[Required work]:
Go through the entries below and count the lines where the word "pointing" appears; give only the count.

[Stored items]:
-----

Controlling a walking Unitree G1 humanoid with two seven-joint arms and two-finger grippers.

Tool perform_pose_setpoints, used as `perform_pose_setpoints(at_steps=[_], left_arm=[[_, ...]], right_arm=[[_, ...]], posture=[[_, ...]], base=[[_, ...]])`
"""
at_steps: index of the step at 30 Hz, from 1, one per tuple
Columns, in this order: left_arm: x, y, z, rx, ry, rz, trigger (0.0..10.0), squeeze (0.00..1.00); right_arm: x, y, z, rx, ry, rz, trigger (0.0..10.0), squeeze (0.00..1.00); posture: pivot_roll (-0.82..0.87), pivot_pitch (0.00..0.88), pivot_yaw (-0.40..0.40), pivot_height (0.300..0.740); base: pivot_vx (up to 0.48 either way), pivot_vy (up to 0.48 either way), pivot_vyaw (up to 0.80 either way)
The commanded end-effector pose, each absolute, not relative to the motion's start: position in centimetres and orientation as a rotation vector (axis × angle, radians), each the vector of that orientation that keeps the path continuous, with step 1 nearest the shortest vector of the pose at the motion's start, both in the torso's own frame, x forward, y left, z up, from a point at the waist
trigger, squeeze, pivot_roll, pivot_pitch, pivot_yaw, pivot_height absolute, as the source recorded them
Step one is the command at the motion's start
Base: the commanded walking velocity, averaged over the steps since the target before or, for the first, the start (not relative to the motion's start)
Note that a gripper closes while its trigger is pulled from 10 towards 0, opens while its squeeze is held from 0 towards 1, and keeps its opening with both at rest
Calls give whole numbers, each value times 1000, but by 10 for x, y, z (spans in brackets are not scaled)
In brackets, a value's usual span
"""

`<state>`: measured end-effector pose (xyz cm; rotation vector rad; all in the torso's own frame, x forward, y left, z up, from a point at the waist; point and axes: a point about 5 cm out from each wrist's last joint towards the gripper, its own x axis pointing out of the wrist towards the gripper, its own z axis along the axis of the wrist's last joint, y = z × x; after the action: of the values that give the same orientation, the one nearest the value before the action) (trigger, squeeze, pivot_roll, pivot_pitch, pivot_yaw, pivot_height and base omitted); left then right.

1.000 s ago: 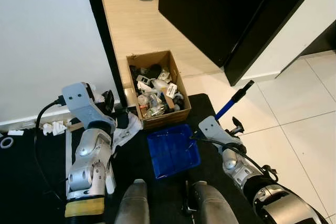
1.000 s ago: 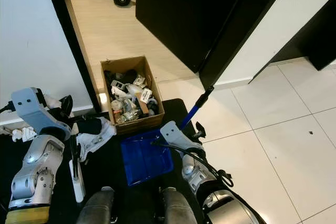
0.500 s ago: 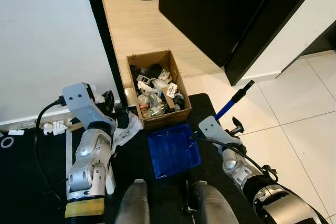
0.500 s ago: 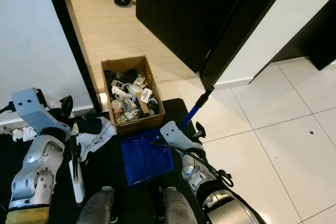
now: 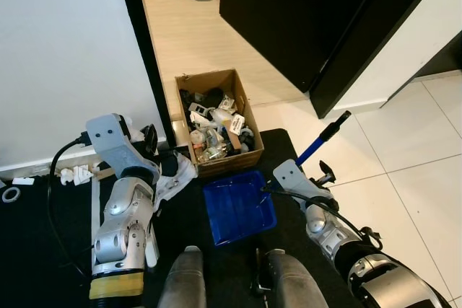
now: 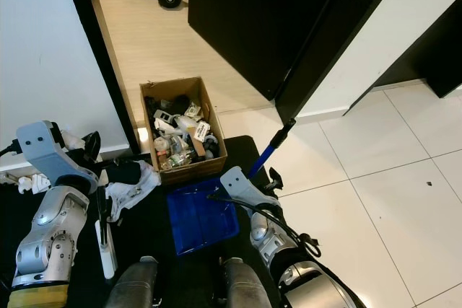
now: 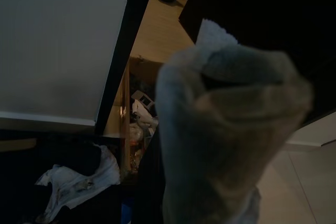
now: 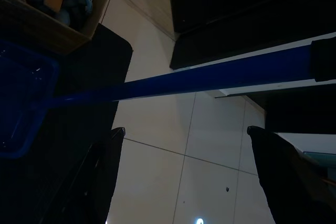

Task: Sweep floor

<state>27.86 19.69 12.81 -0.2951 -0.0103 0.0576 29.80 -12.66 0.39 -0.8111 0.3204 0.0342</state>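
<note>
I read this as the collecting step of the sweep: my right end effector [image 5: 323, 173] has the blue handle [image 5: 318, 144] of the dustpan [image 5: 238, 207] running between its two black fingers [image 8: 113, 145], which in the right wrist view stand apart on either side of the shaft, so I would call it cradled and not clamped. The dustpan tray lies flat on the black mat [image 5: 43, 229], just in front of my knees and touching or nearly touching the near wall of the cardboard box [image 5: 249, 131] full of small clutter. My left end effector [image 5: 148, 138] sits raised beside the dark door frame [image 5: 141, 48], and its wrist camera looks straight into a pale sock-like cloth [image 7: 226, 129] bunched around the fingers, so I cannot tell whether they are together or apart underneath it. A crumpled white rag [image 5: 173, 178] and a slim white tool [image 6: 107, 247] (possibly the brush, I can't be sure) lie on the mat under that arm, with scraps of white paper [image 5: 72, 174] near the wall. The tray looks empty as far as I can judge, so nothing seems gathered into it yet. My next move would need a firmer hold on the handle, then the pan's lip pressed down against the mat facing the scraps, while the left side pushes the litter toward it without knocking the box.
</note>
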Motion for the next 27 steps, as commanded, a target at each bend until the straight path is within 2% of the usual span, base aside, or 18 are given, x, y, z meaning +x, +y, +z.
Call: perform_pose_setpoints(at_steps=[1, 27], left_arm=[[277, 194, 127, -295, -6, 57, 10000, 0], [279, 192, 127, -302, -6, 56, 10000, 0]], right_arm=[[291, -132, -4, -817, 357, 34, 10000, 0], [292, -133, -3, -817, 358, 34, 10000, 0]], posture=[[135, 217, -103, 740], [126, 213, -105, 740]], base=[[0, 0, 0], [0, 0, 0]])
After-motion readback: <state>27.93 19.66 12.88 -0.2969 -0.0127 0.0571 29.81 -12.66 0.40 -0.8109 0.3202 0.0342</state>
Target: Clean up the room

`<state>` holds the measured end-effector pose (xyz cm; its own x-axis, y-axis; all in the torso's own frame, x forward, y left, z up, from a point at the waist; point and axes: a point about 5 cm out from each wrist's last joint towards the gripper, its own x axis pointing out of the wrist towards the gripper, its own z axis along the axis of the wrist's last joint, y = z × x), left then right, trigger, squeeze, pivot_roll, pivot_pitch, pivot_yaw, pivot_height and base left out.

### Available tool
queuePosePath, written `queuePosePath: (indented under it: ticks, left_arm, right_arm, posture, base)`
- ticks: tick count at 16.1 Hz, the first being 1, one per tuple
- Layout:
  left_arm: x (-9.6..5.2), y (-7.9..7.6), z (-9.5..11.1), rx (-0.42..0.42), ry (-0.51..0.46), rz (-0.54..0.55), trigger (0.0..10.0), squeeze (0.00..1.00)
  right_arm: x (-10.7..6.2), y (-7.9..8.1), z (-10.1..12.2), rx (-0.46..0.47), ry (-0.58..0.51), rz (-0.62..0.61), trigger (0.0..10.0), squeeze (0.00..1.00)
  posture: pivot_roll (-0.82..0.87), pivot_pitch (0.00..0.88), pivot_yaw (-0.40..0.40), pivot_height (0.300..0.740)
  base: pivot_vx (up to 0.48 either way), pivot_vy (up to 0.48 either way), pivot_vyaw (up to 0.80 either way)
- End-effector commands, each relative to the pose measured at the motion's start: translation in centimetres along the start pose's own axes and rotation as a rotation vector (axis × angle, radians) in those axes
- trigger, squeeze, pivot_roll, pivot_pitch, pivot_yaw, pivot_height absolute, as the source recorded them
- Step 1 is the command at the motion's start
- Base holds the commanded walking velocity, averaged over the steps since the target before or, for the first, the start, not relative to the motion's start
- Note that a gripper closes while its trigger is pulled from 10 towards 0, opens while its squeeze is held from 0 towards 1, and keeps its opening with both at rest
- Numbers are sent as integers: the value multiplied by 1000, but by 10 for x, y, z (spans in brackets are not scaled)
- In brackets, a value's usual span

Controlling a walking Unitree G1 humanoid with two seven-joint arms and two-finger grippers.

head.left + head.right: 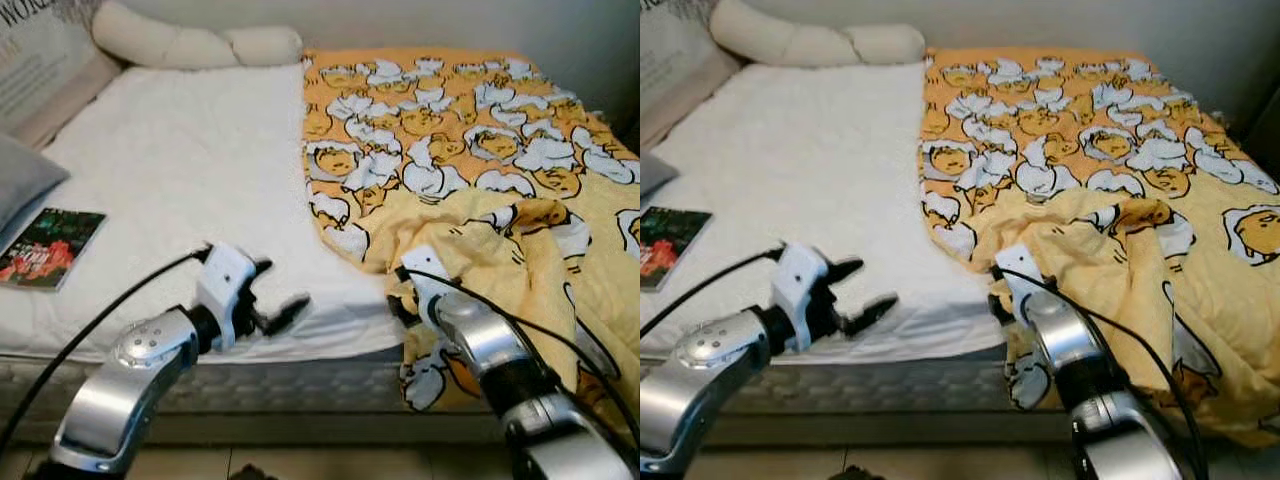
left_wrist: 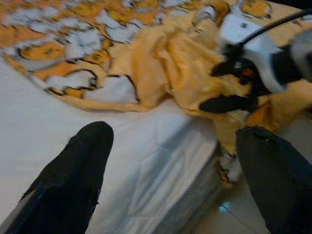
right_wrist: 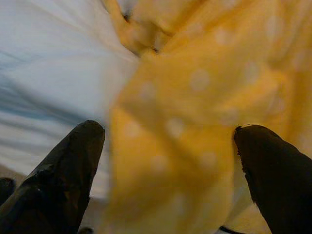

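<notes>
Step in hand: reaching for blanket (image 1: 470, 170), spread over bed's (image 1: 180, 170) right half, folded-over corner bunched at near edge. Right gripper (image 3: 165, 161) spread wide at that fold, nothing pinched (left gripper (image 1: 268, 300) likewise spread, over bare sheet). Next: close on fold.

Both arms are rounded silver segments with black joints, white wrist housings and black cables; each gripper (image 1: 279, 300) carries two long black fingers (image 2: 68, 180).

A yellow blanket (image 1: 470, 170) covered the bed's (image 1: 180, 160) right half; the left tool (image 1: 275, 300) hovered open at the near edge.
</notes>
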<state>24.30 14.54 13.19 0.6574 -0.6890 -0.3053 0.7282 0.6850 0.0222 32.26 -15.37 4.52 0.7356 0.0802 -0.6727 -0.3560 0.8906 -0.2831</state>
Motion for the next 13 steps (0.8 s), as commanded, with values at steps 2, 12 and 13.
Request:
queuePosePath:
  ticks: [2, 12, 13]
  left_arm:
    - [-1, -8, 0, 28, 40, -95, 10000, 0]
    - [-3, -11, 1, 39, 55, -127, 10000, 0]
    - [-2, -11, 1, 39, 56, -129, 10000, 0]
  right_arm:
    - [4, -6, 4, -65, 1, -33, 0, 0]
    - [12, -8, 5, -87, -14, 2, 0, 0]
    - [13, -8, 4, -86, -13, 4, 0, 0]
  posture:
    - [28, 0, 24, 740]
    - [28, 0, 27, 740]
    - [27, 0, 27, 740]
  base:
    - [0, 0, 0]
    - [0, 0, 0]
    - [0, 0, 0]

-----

[Solution to the problem]:
2